Hi @devonorourke thanks for your questions! I hope that I can answer all of them.
I’m trying to better understand how to examine the plot showing the Bray-Curtis dissimilarity vs. Number of counts. Your paper describes using a library consisting of 60 samples , and I think? you examined 39 different Cmin values . For every one of those distinct Cmin values, you performed 10,000 replications - is that right? So when I look at a given point on the figure, each point represents one of those Cmin values, and the error bars represent the variation observed in the Bray-Curtis distance for each of the 10,000 replicates?
We sequenced a dataset of 60 samples, processed them in and selected one sample for our simulation study. We did this to obtain a zero-inflated microbiome sample. And yes, we normalised this sample to 39 different library sizes (Cmin) and each point represents the the mean of one Cmin value. Yes, we performed 10,000 replications (which occupied approx. 42 GB RAM and took almost an entire day ). We then calculated the Bray-Curtis dissimilarity among all 10,000 replications (so the normalised libraries) at each Cmin. The error bars range from the minimum to the maximum Bray-Curtis dissimilarity among all 10,000 replications. For example, for rarefy, some of the 10,000 replications did not share a single OTU and the Bray-Curtis index hit 1. This means when we run rarefy more than once on the same dataset, we can produce absolutely different normalised libraries. That’s why some people recommend setting a random seed (set.seed() in R) before running rarefy, which I believe is simply a way of getting a reproducible bias.
When I first looked at that figure, I said to myself “ well then just make sure you have over 100,000 sequences per sample and you’ll be fine even if you rarefy ”… but of course you never get perfectly balanced throughput per sample, and I’m pretty sure you illustrate this in Figure 2D in your paper, correct? My takeaway from Figure 2D was that your SRS method avoids the issue of discarding rare variants _because of differences in throughput between samples - is that fair?
Correct - it depends on the diversity parameter that you’re looking at (e.g., Shannon div. and species richness behave differently).
Here’s a little thought experiment: imagine you obtained 1,000 sequence counts for a sample. 500 of these counts belong to species A, the other 500 counts belong to 250 different species with each of these species having 2 counts. If you now want to normalise to 500 counts, species A should have 250 counts and all the other species should have 1 count (this is actually what SRS would produce in this scenario ). When you use rarefy, however, there is a scenario in which your normalised sample will contain only species A. Statistically, this scenario is highly unlikely, however, it still exists and will eventually happen. Furthermore, it is less about the total number of sequence counts but rather about the difference among your samples. For example, if your sequencing depth differs by factor 2, the chances to have a significant bias using rarefy are fairly low. However, if you normalise across orders of magnitude in sequencing depth (which can happen), you are very likely to end up with a bias using rarefy. This was the initial motivation to develop SRS.

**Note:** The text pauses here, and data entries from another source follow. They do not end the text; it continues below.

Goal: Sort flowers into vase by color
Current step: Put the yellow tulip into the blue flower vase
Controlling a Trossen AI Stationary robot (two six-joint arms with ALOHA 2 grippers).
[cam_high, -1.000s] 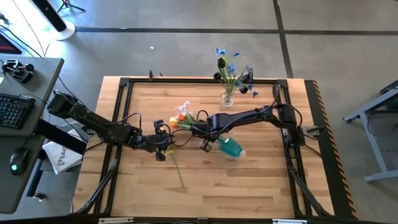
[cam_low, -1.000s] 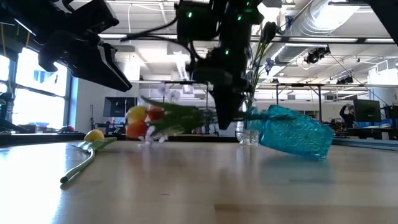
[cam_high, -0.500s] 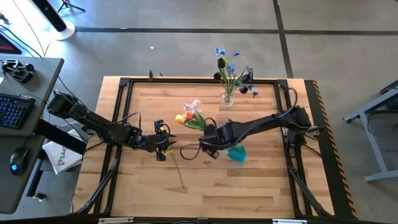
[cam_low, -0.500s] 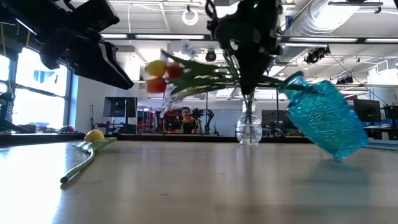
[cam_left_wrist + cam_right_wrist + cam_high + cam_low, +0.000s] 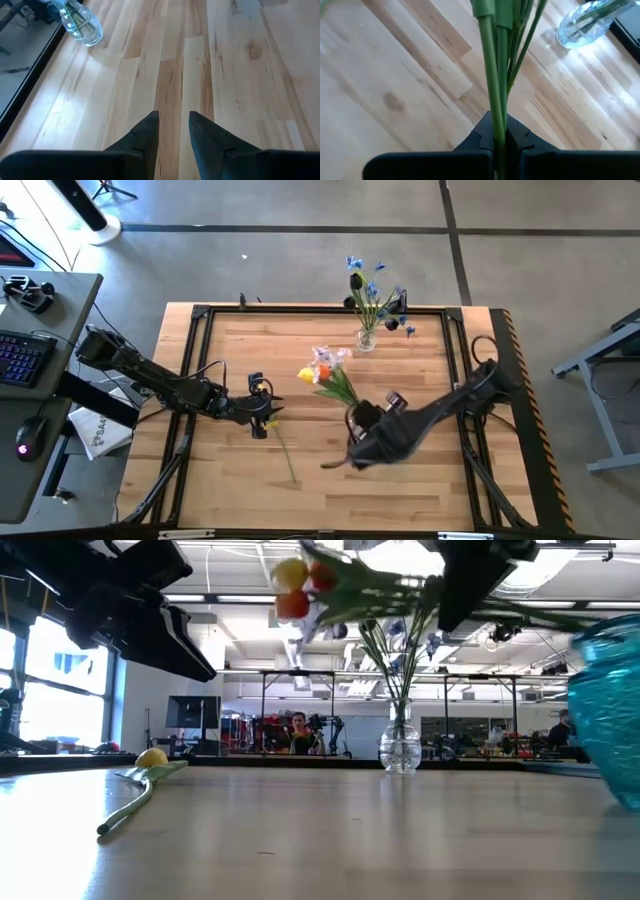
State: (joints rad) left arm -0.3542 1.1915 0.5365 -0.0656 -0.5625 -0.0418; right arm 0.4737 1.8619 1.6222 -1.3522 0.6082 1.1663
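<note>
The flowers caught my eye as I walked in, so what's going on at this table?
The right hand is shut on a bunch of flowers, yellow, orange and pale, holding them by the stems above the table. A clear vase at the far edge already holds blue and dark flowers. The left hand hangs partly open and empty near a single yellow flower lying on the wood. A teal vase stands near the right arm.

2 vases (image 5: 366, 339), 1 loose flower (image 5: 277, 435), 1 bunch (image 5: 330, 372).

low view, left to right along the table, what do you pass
yellow flower lying on the table → bunch of flowers held up in the air → clear glass vase with blue flowers → blue vase at the right edge
</note>
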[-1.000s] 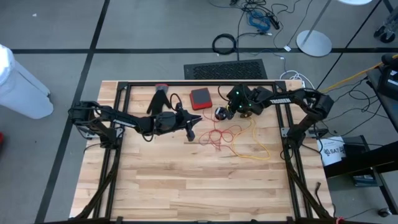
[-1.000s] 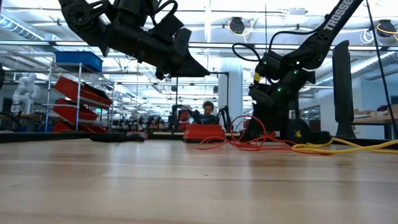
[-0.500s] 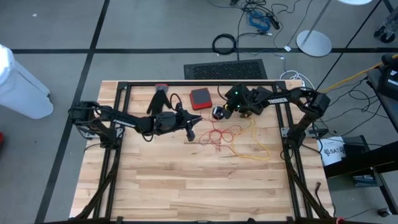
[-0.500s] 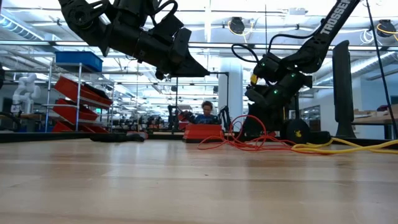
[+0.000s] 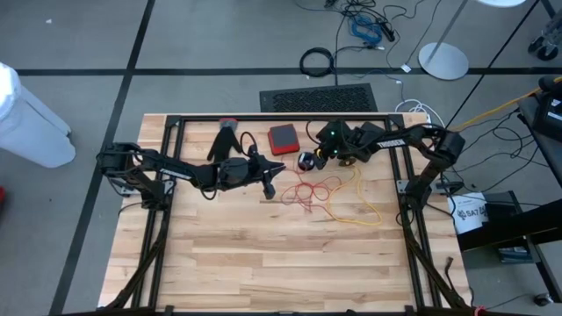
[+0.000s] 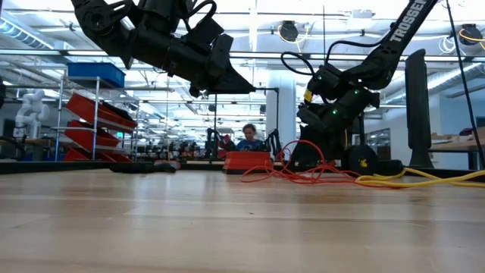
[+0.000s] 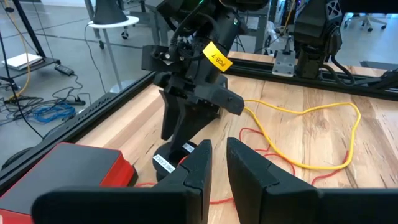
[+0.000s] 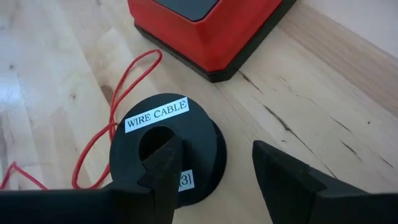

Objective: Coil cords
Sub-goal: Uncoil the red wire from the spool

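Tabletop spool (image 8: 166,149) lies under right gripper's (image 8: 211,165) spread jaws.

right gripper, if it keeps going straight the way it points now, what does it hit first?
Most likely the black spool labelled WIRE CABLE: the right gripper hangs open just above it, one finger over its centre hole. The red box lies beyond.

Loose red (image 5: 309,190) and yellow cords (image 5: 362,204)
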### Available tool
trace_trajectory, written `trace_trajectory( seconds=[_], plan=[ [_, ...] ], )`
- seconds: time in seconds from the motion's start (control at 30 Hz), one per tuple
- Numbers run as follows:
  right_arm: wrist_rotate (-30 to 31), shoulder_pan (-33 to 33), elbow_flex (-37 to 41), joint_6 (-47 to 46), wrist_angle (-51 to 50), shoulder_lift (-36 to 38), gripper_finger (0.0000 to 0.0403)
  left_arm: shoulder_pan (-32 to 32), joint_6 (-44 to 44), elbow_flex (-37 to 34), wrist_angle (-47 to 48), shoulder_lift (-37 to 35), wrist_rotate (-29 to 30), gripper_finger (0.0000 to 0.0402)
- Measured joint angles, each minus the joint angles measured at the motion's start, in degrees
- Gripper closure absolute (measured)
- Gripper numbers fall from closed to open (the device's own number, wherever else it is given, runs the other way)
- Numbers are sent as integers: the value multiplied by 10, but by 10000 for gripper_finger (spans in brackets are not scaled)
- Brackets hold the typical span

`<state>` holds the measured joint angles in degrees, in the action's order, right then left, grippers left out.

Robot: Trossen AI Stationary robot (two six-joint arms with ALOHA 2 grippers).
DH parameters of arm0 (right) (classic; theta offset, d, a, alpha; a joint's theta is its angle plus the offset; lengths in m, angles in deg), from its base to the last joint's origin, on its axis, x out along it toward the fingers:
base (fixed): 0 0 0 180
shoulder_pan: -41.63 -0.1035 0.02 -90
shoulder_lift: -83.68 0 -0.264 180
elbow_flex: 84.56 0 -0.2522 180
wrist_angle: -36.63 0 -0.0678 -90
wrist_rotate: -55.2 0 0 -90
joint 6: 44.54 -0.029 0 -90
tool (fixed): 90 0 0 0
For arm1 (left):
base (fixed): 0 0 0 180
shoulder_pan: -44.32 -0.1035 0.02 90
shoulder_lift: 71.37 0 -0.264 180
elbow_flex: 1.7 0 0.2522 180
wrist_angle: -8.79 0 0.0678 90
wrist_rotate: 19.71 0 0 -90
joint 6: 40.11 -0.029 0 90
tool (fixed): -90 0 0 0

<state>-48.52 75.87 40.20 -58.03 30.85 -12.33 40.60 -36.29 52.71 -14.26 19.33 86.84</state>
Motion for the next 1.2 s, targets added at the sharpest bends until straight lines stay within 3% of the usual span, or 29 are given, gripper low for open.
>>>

Unfortunately, we did not analyse the discarding of rare variants but based on our diversity analysis and on the figure that I will show below, SRS on average perseveres rare variants better than rarefy. Here’s what we did: we multiplied our sample by 100 (counts x 100; referred to as ‘artificially raised counts’), which of course did not change our alpha diveristy indices. We then normalised our sample with artificially raised counts using rarefy and SRS to different Cmin that were ≥ the counts of the sample without artificially raised counts (Figure S1; see below). Again, everything with 10,000 replications. This time, however we knew the ‘original alpha diversity’ since it did not change by artificially raising the counts. In other words, we knew which alpha diversity we should expect (the dashed black line). To make an extremely long story short, the main idea behind SRS was to mimic a lower sequencing depth.